C’est dans la retraite que Jean Talla récolte les fruits de ses bonnes œuvres. Marchant un jour de 1994 dans les rues de Yaoundé où il est allé déposer ses papiers administratifs pour son dossier de pension retraite, il croise une voiture qui s’arrête quelques mètres après, fait marche arrière jusqu’à son niveau et s’arrête. Le conducteur lui fait signe de la main, et du côté passager sort un homme qui vient l’embrasser en disant « Monsieur Talla, c’est moi Abba Sadou, votre élève à Banyo, je vous cherche depuis longtemps, que faites-vous à Yaoundé ?» L’ancien instituteur lui explique les raisons de sa présence dans la capitale. Dans le livret des 53 ans de mariage, Monique Talla raconte comment son époux avait marqué cet ancien élève : « un jour, en plein cours il dit à mon mari : monsieur Talla, je viens à votre école pour vous permettre de justifier votre salaire…j’ai un cheptel important de bœufs pour me mettre à l’abri du besoin et me permettre de mener une vie décente. Mon mari a laissé l’incident passer, et a pris cet élève en tête à tête pendant la recréation pour le convaincre qu’il a besoin de l’école pour devenir un homme complet, c’est-à-dire riche en matériel mais aussi en intelligence et en sagesse. Ayant suivi ce conseil, cet élève s’est transformé au point de devenir un des meilleurs élèves de la classe. » Après la rencontre dans la rue de Yaoundé, Abba Sadou garde le contact et reste proche de Jean Talla, et un jour de 2011, l’ancien instituteur reçoit un coup de téléphone. Au bout du fil, une voix lui dit « monsieur Talla, vous venez de faire un ministre. » Abba Sadou venait en effet d’être nommé ministre délégué à la présidence de la république chargé des marchés publics. Son ancien instituteur est l’homme idéal, au regard de l’intégrité qui lui est reconnue, pour gérer les marchés publics dans la région de l’Ouest. Il nomme Jean Talla, malgré ses réticences au vu de ses problèmes de santé notamment de la vue, au poste très convoité de président régional de la Commission de passation des marchés, et lui demande de trouver des hommes comme lui à nommer à la tête des 8 commissions départementales de la région.

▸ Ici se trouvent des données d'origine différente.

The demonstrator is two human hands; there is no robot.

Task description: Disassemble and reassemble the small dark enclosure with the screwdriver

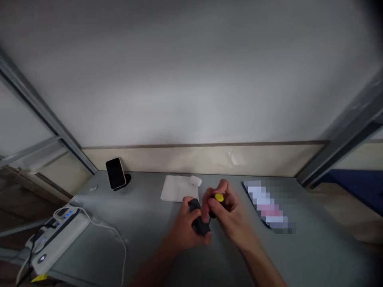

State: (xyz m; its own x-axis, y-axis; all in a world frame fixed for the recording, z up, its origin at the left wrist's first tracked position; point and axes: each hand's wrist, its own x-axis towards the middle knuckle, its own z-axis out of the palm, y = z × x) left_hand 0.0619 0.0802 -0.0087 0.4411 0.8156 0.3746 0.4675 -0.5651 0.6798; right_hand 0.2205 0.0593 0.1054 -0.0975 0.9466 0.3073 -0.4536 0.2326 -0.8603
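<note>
My left hand (184, 229) is closed round a small black device (198, 217) and holds it down on the grey table (143, 231). My right hand (229, 211) grips a small screwdriver with a black handle and yellow cap (218, 198), held upright with its tip down at the black device. The two hands meet at the middle of the table.
A phone (115, 173) stands propped at the back left. A white cloth or paper (177, 188) and a small white case (195, 181) lie behind the hands. A white power strip (56, 235) with a cable sits at the left edge. A blurred flat item (269, 207) lies to the right.
</note>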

Etincelle dans l’obscurité

Occupant cette fonction, Jean Talla étonne tout le monde, dans un milieu des marchés publics rongé par la corruption et les dessous de table. Il se montre intraitable quand il s’agit de la transparence et de l’objectivité dans l’attribution et la réception des marchés. Un soir, il reçoit un entrepreneur à son domicile, venu avec cartons de vin et enveloppe. Quand il lui demande de quoi il s’agit, le visiteur lui dit qu’il est venu le remercier, parce que de sa vie d’entrepreneur il n’avait jamais gagné de marché sans payer, expérience qu’il vient de vivre avec lui et tenait à le remercier. Jean Talla lui rétorque qu’il avait mérité que le marché lui soit attribué, et que pour cela il n’avait pas à le remercier, qu’il attendait seulement que le marché soit exécuté et livré dans les normes et dans le temps. Les menaces et les chantages ne faisaient pas plier l’homme dans une rectitude qui dérangeait. Des fois il recevait des lettres de recommandations pour un marché, soit disant provenir de son ministre de tutelle. Il mettait les lettres de côté, tranchait en toute objectivité, et le lendemain se rendait à Yaoundé pour remettre les lettres au ministre, qui de surcroît étaient de fausses. Beaucoup de hautes personnalités de la région et des élus locaux se sont heurtés à la rectitude morale et l’intégrité de Jean Talla, unanimement reconnu dans tous les domaines de la vie comme une espèce en voie de disparition. L’instituteur a enseigné la vertu aux enfants à l’école, il l’a enseigné aux adultes en tant que président de la commission des marchés publics, surtout en prêchant par l’exemple. Il s’est éteint le 16 janvier 2023 au petit matin à son domicile de Bafoussam. Au cours de sa vie, il a été comme une étincelle dans l’obscurité, essayant à sa manière de montrer le chemin. Il s’en est allé laissant derrière lui toute sa vertu, comme une bouteille jetée à la mer, dans l’espoir qu’elle soit pêchée au plus vite.